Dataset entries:
........

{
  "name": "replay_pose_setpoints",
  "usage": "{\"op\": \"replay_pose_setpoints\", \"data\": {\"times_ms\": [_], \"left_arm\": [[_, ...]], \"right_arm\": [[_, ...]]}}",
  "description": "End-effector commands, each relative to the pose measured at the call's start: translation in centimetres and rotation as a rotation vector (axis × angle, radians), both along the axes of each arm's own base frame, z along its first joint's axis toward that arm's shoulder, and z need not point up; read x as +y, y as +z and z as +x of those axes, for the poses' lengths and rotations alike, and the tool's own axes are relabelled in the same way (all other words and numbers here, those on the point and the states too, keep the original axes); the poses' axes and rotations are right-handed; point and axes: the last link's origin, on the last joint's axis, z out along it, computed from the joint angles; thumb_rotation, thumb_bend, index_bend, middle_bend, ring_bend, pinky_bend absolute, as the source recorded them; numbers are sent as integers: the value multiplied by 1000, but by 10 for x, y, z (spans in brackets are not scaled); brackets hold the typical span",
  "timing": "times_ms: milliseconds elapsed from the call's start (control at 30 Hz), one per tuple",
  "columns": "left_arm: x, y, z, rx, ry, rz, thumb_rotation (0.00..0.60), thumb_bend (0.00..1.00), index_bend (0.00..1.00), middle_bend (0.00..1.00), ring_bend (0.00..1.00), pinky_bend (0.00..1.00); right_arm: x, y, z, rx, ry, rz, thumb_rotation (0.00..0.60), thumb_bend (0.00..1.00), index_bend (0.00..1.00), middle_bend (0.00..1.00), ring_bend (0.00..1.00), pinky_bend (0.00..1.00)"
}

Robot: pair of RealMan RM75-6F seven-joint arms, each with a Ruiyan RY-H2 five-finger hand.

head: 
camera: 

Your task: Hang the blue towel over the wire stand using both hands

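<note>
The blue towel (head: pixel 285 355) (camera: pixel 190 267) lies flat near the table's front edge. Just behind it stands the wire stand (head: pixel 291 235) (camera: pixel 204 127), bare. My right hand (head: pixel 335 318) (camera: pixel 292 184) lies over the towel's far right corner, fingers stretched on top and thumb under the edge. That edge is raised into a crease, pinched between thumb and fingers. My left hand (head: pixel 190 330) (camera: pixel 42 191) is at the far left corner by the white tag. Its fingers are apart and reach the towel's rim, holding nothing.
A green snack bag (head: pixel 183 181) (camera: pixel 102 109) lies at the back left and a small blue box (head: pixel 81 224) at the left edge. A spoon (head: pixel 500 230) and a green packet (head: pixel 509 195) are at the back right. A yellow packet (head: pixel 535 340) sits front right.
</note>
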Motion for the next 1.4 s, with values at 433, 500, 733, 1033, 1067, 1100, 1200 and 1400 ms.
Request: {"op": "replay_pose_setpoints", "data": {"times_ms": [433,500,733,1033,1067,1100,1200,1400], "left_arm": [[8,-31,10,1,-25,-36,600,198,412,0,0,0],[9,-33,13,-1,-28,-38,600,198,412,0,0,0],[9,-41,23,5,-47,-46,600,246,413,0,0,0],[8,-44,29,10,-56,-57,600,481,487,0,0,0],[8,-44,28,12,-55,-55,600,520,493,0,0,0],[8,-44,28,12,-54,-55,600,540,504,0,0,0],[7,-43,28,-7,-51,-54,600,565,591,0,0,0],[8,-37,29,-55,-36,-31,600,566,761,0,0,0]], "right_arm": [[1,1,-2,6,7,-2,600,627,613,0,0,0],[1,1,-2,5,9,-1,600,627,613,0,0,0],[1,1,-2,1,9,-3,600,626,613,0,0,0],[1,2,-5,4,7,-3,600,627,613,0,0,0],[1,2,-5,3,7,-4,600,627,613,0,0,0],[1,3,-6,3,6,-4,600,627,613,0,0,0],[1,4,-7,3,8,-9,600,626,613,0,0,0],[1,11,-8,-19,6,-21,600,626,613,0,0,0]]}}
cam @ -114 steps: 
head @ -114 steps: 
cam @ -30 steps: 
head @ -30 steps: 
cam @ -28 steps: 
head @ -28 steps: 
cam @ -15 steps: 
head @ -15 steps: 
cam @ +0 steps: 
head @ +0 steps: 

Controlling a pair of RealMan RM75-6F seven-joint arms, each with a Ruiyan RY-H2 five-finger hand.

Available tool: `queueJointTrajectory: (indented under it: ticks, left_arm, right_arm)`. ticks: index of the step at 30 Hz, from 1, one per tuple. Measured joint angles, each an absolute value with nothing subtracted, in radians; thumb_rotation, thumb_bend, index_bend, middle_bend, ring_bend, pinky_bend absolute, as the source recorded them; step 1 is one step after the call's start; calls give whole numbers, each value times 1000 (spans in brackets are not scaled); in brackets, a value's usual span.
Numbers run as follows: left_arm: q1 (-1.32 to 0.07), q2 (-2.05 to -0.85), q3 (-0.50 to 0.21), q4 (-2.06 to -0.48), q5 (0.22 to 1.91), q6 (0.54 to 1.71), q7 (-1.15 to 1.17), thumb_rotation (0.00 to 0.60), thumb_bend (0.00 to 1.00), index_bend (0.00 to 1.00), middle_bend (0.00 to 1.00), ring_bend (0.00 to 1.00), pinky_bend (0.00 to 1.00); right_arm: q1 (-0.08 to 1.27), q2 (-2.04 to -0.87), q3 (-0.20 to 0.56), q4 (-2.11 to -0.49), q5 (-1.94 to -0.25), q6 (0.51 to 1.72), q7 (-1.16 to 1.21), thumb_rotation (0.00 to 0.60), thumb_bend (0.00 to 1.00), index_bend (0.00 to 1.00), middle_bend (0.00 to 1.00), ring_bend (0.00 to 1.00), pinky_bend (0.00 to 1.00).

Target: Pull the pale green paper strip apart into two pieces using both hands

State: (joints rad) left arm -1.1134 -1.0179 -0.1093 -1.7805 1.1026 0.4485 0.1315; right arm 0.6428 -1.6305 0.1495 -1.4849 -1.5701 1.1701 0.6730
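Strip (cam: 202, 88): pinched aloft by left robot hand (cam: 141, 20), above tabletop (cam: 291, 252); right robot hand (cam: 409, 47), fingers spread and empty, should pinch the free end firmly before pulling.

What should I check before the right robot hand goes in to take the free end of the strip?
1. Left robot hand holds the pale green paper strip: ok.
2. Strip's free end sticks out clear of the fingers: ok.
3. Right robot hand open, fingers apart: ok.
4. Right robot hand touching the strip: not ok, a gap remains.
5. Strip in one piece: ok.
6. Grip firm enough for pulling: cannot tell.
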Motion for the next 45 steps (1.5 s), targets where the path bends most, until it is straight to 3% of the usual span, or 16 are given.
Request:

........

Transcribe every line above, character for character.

{
  "name": "replay_pose_setpoints",
  "usage": "{\"op\": \"replay_pose_setpoints\", \"data\": {\"times_ms\": [_], \"left_arm\": [[_, ...]], \"right_arm\": [[_, ...]]}}",
  "description": "End-effector commands, each relative to the pose measured at the call's start: translation in centimetres and rotation as a rotation vector (axis × angle, radians), both along the axes of each arm's own base frame, z along its first joint's axis toward that arm's shoulder, and z need not point up; read x as +y, y as +z and z as +x of those axes, for the poses' lengths and rotations alike, and the tool's own axes are relabelled in the same way (all other words and numbers here, those on the point and the states too, keep the original axes); the poses' axes and rotations are right-handed; point and axes: the last link's origin, on the last joint's axis, z out along it, computed from the joint angles; thumb_rotation, thumb_bend, index_bend, middle_bend, ring_bend, pinky_bend absolute, as the source recorded them; numbers are sent as integers: the value multiplied by 1000, but by 10 for x, y, z (spans in brackets are not scaled); brackets hold the typical span",
  "timing": "times_ms: milliseconds elapsed from the call's start (control at 30 Hz), one per tuple",
  "columns": "left_arm: x, y, z, rx, ry, rz, thumb_rotation (0.00..0.60), thumb_bend (0.00..1.00), index_bend (0.00..1.00), middle_bend (0.00..1.00), ring_bend (0.00..1.00), pinky_bend (0.00..1.00); right_arm: x, y, z, rx, ry, rz, thumb_rotation (0.00..0.60), thumb_bend (0.00..1.00), index_bend (0.00..1.00), middle_bend (0.00..1.00), ring_bend (0.00..1.00), pinky_bend (0.00..1.00)"
}

Robot: pair of RealMan RM75-6F seven-joint arms, each with a Ruiyan RY-H2 five-finger hand.

head: 
camera: 

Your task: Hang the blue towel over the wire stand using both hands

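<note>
The blue towel (head: pixel 285 355) (camera: pixel 190 267) lies flat near the table's front edge. Just behind it stands the wire stand (head: pixel 291 235) (camera: pixel 204 127), bare. My right hand (head: pixel 335 318) (camera: pixel 292 184) lies over the towel's far right corner, fingers stretched on top and thumb under the edge. That edge is raised into a crease, pinched between thumb and fingers. My left hand (head: pixel 190 330) (camera: pixel 42 191) is at the far left corner by the white tag. Its fingers are apart and reach the towel's rim, holding nothing.
A green snack bag (head: pixel 183 181) (camera: pixel 102 109) lies at the back left and a small blue box (head: pixel 81 224) at the left edge. A spoon (head: pixel 500 230) and a green packet (head: pixel 509 195) are at the back right. A yellow packet (head: pixel 535 340) sits front right.
</note>
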Motion for the next 1.4 s, with values at 433, 500, 733, 1033, 1067, 1100, 1200 and 1400 ms.
Request: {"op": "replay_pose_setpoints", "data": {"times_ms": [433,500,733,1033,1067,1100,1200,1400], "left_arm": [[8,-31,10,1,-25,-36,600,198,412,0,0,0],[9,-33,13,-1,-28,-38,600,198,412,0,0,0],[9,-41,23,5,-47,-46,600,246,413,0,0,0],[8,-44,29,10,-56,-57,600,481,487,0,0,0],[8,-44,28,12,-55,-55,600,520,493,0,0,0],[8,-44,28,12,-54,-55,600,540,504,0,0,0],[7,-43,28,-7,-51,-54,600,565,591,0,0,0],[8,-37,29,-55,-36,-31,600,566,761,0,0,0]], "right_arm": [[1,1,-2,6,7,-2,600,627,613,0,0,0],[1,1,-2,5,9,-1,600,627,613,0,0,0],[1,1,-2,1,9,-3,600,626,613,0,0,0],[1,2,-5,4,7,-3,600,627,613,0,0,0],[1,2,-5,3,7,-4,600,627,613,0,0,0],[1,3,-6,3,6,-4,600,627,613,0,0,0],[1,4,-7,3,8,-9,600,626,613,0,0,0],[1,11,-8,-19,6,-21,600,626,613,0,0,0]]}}
cam @ -114 steps: 
head @ -114 steps: 
cam @ -30 steps: 
head @ -30 steps: 
cam @ -28 steps: 
head @ -28 steps: 
cam @ -15 steps: 
head @ -15 steps: 
cam @ +0 steps: 
head @ +0 steps: 

Controlling a pair of RealMan RM75-6F seven-joint arms, each with a Ruiyan RY-H2 five-finger hand.

Available tool: `queueJointTrajectory: (indented under it: ticks, left_arm, right_arm)`. ticks: index of the step at 30 Hz, from 1, one per tuple. Measured joint angles, each an absolute value with nothing subtracted, in radians; thumb_rotation, thumb_bend, index_bend, middle_bend, ring_bend, pinky_bend absolute, as the source recorded them; step 1 is one step after the call's start; calls give whole numbers, each value times 1000 (spans in brackets are not scaled); in brackets, a value's usual span.
Numbers run as follows: left_arm: q1 (-1.32 to 0.07), q2 (-2.05 to -0.85), q3 (-0.50 to 0.21), q4 (-2.06 to -0.48), q5 (0.22 to 1.91), q6 (0.54 to 1.71), q7 (-1.15 to 1.17), thumb_rotation (0.00 to 0.60), thumb_bend (0.00 to 1.00), index_bend (0.00 to 1.00), middle_bend (0.00 to 1.00), ring_bend (0.00 to 1.00), pinky_bend (0.00 to 1.00); right_arm: q1 (-0.08 to 1.27), q2 (-2.04 to -0.87), q3 (-0.20 to 0.56), q4 (-2.11 to -0.49), q5 (-1.94 to -0.25), q6 (0.51 to 1.72), q7 (-1.16 to 1.21), thumb_rotation (0.00 to 0.60), thumb_bend (0.00 to 1.00), index_bend (0.00 to 1.00), middle_bend (0.00 to 1.00), ring_bend (0.00 to 1.00), pinky_bend (0.00 to 1.00).

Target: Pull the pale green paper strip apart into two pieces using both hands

State: (joints rad) left arm -1.1134 -1.0179 -0.1093 -1.7805 1.1026 0.4485 0.1315; right arm 0.6428 -1.6305 0.1495 -1.4849 -1.5701 1.1701 0.6730
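Strip (cam: 202, 88): pinched aloft by left robot hand (cam: 141, 20), above tabletop (cam: 291, 252); right robot hand (cam: 409, 47), fingers spread and empty, should pinch the free end firmly before pulling.

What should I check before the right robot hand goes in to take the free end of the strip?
1. Left robot hand holds the pale green paper strip: ok.
2. Strip's free end sticks out clear of the fingers: ok.
3. Right robot hand open, fingers apart: ok.
4. Right robot hand touching the strip: not ok, a gap remains.
5. Strip in one piece: ok.
6. Grip firm enough for pulling: cannot tell.
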Motion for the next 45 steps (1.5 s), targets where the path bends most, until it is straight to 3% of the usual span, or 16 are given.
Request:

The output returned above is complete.